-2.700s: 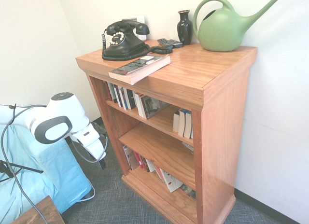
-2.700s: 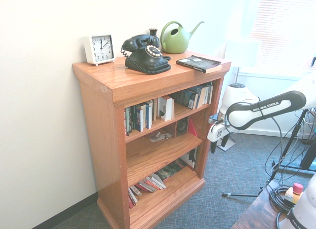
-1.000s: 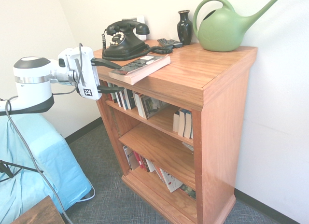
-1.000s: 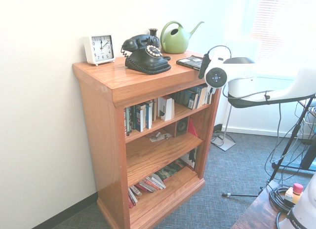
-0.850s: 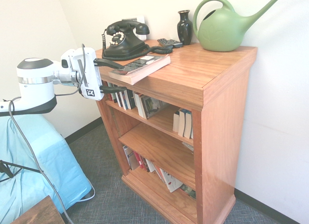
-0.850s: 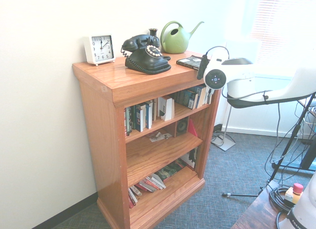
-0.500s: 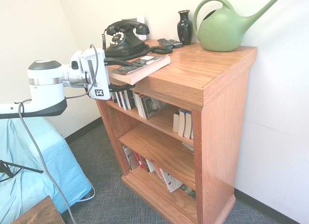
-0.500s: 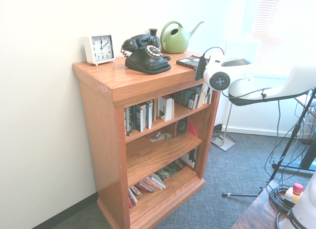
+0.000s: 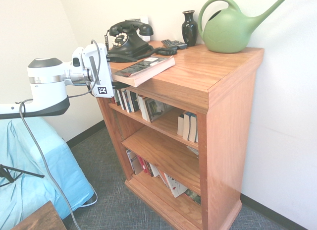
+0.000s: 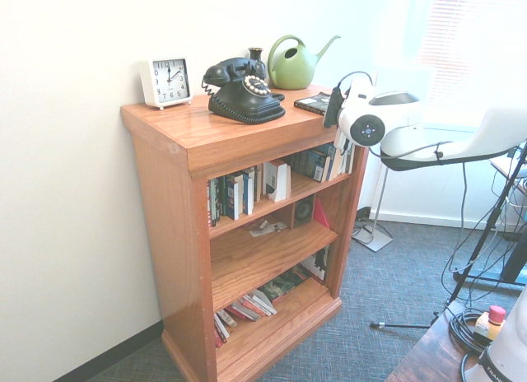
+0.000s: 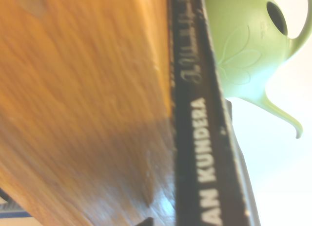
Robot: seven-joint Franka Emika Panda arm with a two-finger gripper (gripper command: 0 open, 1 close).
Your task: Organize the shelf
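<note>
Shelf (image 9: 218,86) stands against the white wall. Paperback book (image 9: 143,69) lies flat at the top's front edge, overhanging it. Gripper (image 9: 115,71), held level, jaws spread above and below the book's overhanging end. Black rotary telephone (image 9: 127,40) and green watering can (image 9: 233,27) stand behind.

1st ext cam: stands off the shelf (image 9: 218,141) at its watering-can end, raised, looking down across the top and open front; arm comes in from pic left. 2nd ext cam: opposite side, off the clock (image 10: 165,81) end, a bit further back, facing the window; arm comes in from right. Both share the shelf front, phone (image 9: 126,40), green watering can (image 9: 233,29) and book (image 9: 143,69). Wrist cam: very close, level, looking along the shelf top; book spine (image 11: 202,153) fills mid-frame, can behind, blurred.
</note>
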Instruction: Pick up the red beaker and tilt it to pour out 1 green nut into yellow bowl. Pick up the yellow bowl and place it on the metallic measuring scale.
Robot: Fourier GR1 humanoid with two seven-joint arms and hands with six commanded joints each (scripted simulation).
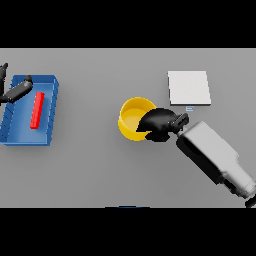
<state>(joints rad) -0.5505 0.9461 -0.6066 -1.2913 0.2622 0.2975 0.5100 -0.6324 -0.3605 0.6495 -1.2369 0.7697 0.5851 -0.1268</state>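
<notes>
The yellow bowl (132, 118) sits on the grey table near the middle. My right hand (160, 124) covers the bowl's right rim, with its fingers curled round that edge. I see no green nut inside the bowl. The metallic measuring scale (188, 87), a pale square plate, lies just behind and to the right of the bowl. At the far left a long red object (37, 110), apparently the red beaker, lies in a blue tray (17, 135). My left hand (16, 91) hovers over the tray's back left corner with its fingers relaxed, apart from the red object.
The blue tray occupies the table's left edge. My right forearm (215, 155) slants from the lower right toward the bowl. A small label (189, 108) marks the scale's front edge.
</notes>
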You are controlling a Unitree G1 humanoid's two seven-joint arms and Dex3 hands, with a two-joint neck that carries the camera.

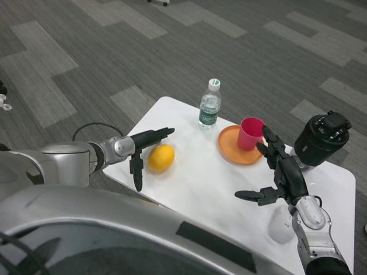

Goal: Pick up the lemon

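White table (200, 183): pink cup (250, 133) on orange plate (232, 148).

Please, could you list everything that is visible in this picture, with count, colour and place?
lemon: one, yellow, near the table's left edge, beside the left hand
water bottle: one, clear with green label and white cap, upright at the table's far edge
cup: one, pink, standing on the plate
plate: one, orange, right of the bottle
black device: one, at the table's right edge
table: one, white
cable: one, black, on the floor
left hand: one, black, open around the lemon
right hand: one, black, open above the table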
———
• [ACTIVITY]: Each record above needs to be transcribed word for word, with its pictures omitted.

• [RESULT]:
-2.700s: 
-2.700s: 
-1.000s: 
-1.000s: 
-0.850s: 
-0.850s: 
-0.500s: 
-0.500s: 
+0.000s: 
+0.000s: 
+0.000s: 
Robot: seven-joint Franka Emika Panda arm with a two-finger gripper (gripper command: 0 open, 1 close).
Your task: Organize the shelf
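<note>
Shelf (image 9: 218,86) stands against the white wall. Paperback book (image 9: 143,69) lies flat at the top's front edge, overhanging it. Gripper (image 9: 115,71), held level, jaws spread above and below the book's overhanging end. Black rotary telephone (image 9: 127,40) and green watering can (image 9: 233,27) stand behind.

1st ext cam: stands off the shelf (image 9: 218,141) at its watering-can end, raised, looking down across the top and open front; arm comes in from pic left. 2nd ext cam: opposite side, off the clock (image 10: 165,81) end, a bit further back, facing the window; arm comes in from right. Both share the shelf front, phone (image 9: 126,40), green watering can (image 9: 233,29) and book (image 9: 143,69). Wrist cam: very close, level, looking along the shelf top; book spine (image 11: 202,153) fills mid-frame, can behind, blurred.
</note>
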Instruction: Pick up the red beaker and tilt it to pour out 1 green nut into yellow bowl. Pick up the yellow bowl and place it on the metallic measuring scale.
Robot: Fourier GR1 humanoid with two seven-joint arms and hands with six commanded joints each (scripted simulation).
<state>(joints rad) -0.5505 0.9461 -0.6066 -1.2913 0.2622 0.2975 0.5100 -0.6324 -0.3605 0.6495 -1.2369 0.7697 0.5851 -0.1268</state>
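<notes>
The yellow bowl (132, 118) sits on the grey table near the middle. My right hand (160, 124) covers the bowl's right rim, with its fingers curled round that edge. I see no green nut inside the bowl. The metallic measuring scale (188, 87), a pale square plate, lies just behind and to the right of the bowl. At the far left a long red object (37, 110), apparently the red beaker, lies in a blue tray (17, 135). My left hand (16, 91) hovers over the tray's back left corner with its fingers relaxed, apart from the red object.
The blue tray occupies the table's left edge. My right forearm (215, 155) slants from the lower right toward the bowl. A small label (189, 108) marks the scale's front edge.
</notes>
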You are controlling a Unitree G1 humanoid's two seven-joint arms and Dex3 hands, with a two-joint neck that carries the camera.


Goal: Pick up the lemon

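White table (200, 183): pink cup (250, 133) on orange plate (232, 148).

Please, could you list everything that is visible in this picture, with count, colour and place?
lemon: one, yellow, near the table's left edge, beside the left hand
water bottle: one, clear with green label and white cap, upright at the table's far edge
cup: one, pink, standing on the plate
plate: one, orange, right of the bottle
black device: one, at the table's right edge
table: one, white
cable: one, black, on the floor
left hand: one, black, open around the lemon
right hand: one, black, open above the table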

Nothing more is needed to finish the exercise.